### Task to carry out
Because the images are not wanted, restate every line below word for word without them.

### Collected data
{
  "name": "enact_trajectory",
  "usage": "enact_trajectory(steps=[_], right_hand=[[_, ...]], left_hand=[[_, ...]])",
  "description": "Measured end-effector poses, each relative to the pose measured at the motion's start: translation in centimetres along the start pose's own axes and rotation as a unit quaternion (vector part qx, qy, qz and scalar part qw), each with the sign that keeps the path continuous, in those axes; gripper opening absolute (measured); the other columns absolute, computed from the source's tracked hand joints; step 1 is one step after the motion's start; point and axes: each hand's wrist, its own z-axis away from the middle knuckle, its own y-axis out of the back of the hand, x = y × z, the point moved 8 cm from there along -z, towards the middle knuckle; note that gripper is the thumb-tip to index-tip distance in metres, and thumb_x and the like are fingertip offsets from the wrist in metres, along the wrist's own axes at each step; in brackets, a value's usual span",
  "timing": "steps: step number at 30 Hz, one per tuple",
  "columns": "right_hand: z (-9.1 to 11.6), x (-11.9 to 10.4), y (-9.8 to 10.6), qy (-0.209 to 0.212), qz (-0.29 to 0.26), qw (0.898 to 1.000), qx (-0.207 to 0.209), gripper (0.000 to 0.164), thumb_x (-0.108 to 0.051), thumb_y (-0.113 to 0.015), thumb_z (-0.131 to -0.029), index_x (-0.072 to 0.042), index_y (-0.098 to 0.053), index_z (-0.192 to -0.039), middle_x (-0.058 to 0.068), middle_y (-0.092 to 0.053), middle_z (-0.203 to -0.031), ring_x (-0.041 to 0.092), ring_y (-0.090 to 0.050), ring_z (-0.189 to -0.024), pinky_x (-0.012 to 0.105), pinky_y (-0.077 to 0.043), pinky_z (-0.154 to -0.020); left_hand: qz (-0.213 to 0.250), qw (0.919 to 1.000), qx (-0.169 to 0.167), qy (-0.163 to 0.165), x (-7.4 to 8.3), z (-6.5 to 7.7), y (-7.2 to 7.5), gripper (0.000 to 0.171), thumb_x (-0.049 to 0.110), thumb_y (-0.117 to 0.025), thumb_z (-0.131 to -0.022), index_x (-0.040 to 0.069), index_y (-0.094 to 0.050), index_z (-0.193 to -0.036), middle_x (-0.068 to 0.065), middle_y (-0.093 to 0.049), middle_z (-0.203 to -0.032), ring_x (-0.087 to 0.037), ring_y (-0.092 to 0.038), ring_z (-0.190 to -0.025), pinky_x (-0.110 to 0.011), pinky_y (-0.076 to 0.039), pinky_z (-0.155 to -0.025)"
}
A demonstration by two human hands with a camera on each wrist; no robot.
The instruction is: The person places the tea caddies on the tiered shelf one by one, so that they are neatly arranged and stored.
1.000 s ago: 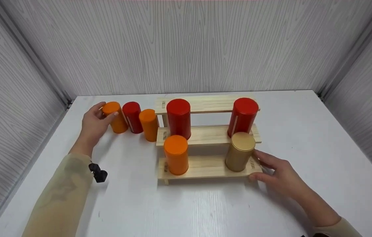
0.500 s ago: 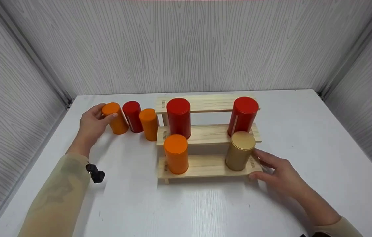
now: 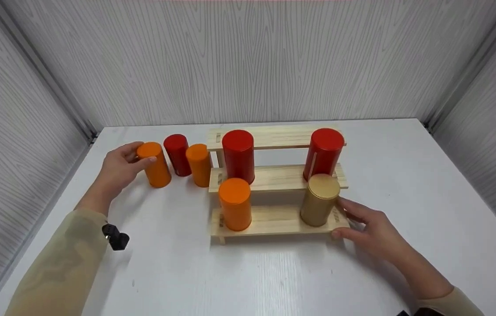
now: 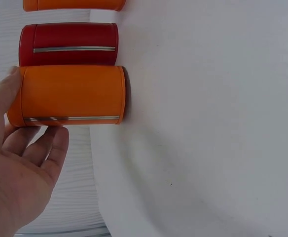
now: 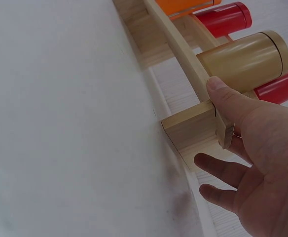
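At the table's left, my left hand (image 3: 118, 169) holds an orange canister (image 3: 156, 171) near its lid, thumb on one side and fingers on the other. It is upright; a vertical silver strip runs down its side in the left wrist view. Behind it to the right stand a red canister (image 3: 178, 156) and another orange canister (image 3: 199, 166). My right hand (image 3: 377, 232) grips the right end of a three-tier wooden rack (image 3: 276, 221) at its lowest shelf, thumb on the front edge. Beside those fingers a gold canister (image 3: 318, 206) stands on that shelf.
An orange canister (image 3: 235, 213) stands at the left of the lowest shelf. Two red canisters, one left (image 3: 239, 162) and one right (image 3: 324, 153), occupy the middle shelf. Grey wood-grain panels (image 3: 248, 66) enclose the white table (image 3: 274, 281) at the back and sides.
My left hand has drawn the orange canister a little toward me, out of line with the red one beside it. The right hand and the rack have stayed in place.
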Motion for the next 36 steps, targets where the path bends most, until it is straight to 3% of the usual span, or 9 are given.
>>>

### Task answer
{
  "name": "enact_trajectory",
  "usage": "enact_trajectory(steps=[_], right_hand=[[_, ...]], left_hand=[[_, ...]])",
  "description": "Measured end-effector poses, each relative to the pose measured at the motion's start: translation in centimetres along the start pose's own axes and rotation as a unit quaternion (vector part qx, qy, qz and scalar part qw), each with the sign that keeps the path continuous, in those axes; gripper opening absolute (measured); the other columns absolute, computed from the source's tracked hand joints; step 1 is one step after the motion's start; point and axes: each hand's wrist, its own z-axis away from the middle knuckle, its own y-axis out of the back of the hand, x = y × z, the point moved 8 cm from there along -z, towards the middle knuckle; note that gripper is the thumb-tip to index-tip distance in metres, and thumb_x and the like are fingertip offsets from the wrist in metres, along the wrist's own axes at each step; in brackets, a value's usual span",
  "timing": "steps: step number at 30 Hz, one per tuple",
  "columns": "right_hand: z (-9.1 to 11.6), x (-11.9 to 10.4), y (-9.8 to 10.6), qy (-0.209 to 0.212), qz (-0.29 to 0.26), qw (0.898 to 1.000), qx (-0.207 to 0.209), gripper (0.000 to 0.164), thumb_x (-0.108 to 0.051), thumb_y (-0.113 to 0.015), thumb_z (-0.131 to -0.029), index_x (-0.072 to 0.042), index_y (-0.098 to 0.053), index_z (-0.192 to -0.039), middle_x (-0.058 to 0.068), middle_y (-0.092 to 0.053), middle_z (-0.203 to -0.031), ring_x (-0.041 to 0.092), ring_y (-0.090 to 0.050), ring_z (-0.189 to -0.024), pinky_x (-0.012 to 0.105), pinky_y (-0.077 to 0.043), pinky_z (-0.154 to -0.020); left_hand: qz (-0.213 to 0.250), qw (0.919 to 1.000), qx (-0.169 to 0.167), qy (-0.163 to 0.165), x (-7.4 to 8.3), z (-6.5 to 7.7), y (-7.2 to 7.5), gripper (0.000 to 0.171), thumb_x (-0.049 to 0.110), thumb_y (-0.117 to 0.025), thumb_z (-0.131 to -0.022), index_x (-0.040 to 0.069), index_y (-0.094 to 0.050), index_z (-0.193 to -0.036), middle_x (-0.068 to 0.065), middle_y (-0.093 to 0.049), middle_z (-0.203 to -0.032), ring_x (-0.087 to 0.037), ring_y (-0.092 to 0.038), ring_z (-0.190 to -0.025), pinky_x (-0.110 to 0.011), pinky_y (-0.076 to 0.039), pinky_z (-0.155 to -0.025)"
}
A demonstration by two human hands with a camera on each wrist; no robot.
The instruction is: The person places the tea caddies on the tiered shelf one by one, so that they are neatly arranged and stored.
1.000 s ago: 
0.500 s ago: 
now: 
now: 
now: 
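At the table's left, my left hand (image 3: 118, 169) holds an orange canister (image 3: 156, 171) near its lid, thumb on one side and fingers on the other. It is upright; a vertical silver strip runs down its side in the left wrist view. Behind it to the right stand a red canister (image 3: 178, 156) and another orange canister (image 3: 199, 166). My right hand (image 3: 377, 232) grips the right end of a three-tier wooden rack (image 3: 276, 221) at its lowest shelf, thumb on the front edge. Beside those fingers a gold canister (image 3: 318, 206) stands on that shelf.
An orange canister (image 3: 235, 213) stands at the left of the lowest shelf. Two red canisters, one left (image 3: 239, 162) and one right (image 3: 324, 153), occupy the middle shelf. Grey wood-grain panels (image 3: 248, 66) enclose the white table (image 3: 274, 281) at the back and sides.
My left hand has drawn the orange canister a little toward me, out of line with the red one beside it. The right hand and the rack have stayed in place.
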Motion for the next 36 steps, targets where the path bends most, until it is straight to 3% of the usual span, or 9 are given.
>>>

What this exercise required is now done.